Dataset: Begin
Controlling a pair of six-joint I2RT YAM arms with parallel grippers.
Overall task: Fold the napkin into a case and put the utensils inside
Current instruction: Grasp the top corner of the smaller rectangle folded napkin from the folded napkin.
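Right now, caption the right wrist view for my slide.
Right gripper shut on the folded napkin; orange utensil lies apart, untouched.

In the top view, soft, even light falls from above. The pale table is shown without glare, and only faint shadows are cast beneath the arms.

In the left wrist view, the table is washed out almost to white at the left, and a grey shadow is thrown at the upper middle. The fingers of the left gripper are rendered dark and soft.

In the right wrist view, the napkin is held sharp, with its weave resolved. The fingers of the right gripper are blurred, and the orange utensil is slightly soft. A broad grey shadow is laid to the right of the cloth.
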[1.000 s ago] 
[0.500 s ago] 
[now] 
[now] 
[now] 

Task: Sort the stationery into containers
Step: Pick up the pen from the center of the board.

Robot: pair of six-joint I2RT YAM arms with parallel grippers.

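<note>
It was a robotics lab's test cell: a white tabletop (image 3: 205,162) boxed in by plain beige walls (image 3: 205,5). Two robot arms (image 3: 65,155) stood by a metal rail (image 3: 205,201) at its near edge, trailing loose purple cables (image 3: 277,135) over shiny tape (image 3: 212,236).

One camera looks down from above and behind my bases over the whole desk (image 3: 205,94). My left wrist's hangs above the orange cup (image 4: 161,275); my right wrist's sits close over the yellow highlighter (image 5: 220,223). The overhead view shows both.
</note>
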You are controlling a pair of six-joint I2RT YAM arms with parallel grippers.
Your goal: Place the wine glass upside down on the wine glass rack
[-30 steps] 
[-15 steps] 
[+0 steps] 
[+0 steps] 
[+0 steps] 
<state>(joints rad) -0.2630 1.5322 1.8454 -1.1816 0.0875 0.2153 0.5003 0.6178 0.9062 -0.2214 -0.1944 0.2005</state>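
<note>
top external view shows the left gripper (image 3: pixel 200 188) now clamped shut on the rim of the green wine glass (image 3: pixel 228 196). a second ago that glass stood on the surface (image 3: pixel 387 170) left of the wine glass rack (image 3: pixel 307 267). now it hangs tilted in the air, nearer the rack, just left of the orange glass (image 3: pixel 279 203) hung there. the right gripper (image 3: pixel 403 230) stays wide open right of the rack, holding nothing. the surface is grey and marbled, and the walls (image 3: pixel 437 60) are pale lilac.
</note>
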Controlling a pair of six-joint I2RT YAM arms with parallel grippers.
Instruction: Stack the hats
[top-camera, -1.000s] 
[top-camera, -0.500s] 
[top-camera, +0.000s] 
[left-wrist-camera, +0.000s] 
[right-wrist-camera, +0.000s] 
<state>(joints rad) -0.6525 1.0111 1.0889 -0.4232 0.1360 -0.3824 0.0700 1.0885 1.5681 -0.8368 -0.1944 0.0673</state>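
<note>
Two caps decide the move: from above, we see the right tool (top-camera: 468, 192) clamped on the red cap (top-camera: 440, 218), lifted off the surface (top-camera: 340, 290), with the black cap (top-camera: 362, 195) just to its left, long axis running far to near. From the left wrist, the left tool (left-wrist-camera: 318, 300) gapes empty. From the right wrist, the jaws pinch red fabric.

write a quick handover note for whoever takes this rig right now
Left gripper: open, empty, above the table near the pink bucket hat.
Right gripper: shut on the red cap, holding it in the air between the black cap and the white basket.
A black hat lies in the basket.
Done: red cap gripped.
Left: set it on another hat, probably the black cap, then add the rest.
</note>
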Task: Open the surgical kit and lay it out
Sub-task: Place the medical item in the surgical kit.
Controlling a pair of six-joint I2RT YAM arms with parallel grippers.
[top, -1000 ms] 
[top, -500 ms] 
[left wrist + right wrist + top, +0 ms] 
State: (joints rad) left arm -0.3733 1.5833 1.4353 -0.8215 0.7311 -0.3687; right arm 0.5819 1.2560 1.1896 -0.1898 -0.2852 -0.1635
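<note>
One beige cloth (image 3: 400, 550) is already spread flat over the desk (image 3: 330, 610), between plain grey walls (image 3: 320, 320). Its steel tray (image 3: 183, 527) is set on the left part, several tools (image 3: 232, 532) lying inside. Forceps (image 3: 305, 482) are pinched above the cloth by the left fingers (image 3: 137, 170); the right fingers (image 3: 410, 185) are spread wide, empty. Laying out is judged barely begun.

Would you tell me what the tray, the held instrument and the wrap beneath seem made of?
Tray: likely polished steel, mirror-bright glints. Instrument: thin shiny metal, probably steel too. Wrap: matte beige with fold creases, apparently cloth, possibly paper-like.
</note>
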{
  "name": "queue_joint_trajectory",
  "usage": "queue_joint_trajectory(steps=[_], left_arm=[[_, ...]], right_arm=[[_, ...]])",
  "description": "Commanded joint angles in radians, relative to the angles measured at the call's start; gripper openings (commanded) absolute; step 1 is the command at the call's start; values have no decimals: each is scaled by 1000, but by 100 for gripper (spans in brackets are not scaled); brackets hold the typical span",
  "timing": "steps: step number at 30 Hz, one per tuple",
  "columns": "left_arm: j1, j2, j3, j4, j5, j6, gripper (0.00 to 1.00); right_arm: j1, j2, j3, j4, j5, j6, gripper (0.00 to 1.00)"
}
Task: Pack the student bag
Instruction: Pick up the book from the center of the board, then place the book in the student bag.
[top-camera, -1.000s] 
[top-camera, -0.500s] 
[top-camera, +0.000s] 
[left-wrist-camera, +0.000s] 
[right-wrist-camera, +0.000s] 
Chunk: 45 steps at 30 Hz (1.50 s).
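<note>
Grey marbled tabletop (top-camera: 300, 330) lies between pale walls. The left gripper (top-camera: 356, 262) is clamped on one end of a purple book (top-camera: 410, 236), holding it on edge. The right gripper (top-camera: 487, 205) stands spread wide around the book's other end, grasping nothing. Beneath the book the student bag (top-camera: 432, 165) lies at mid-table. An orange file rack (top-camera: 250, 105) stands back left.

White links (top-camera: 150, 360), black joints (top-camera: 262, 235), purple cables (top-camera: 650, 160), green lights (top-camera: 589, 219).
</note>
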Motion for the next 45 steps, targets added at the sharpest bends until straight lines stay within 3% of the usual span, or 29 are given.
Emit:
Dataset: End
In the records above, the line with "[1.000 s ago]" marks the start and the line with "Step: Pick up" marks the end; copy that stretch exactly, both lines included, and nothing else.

[1.000 s ago] 
[0.500 s ago] 
[now] 
[now] 
[now] 

Task: Sort the stationery into containers
Step: Pick up the pen from the center of the board.

No further output is required, since the answer is complete.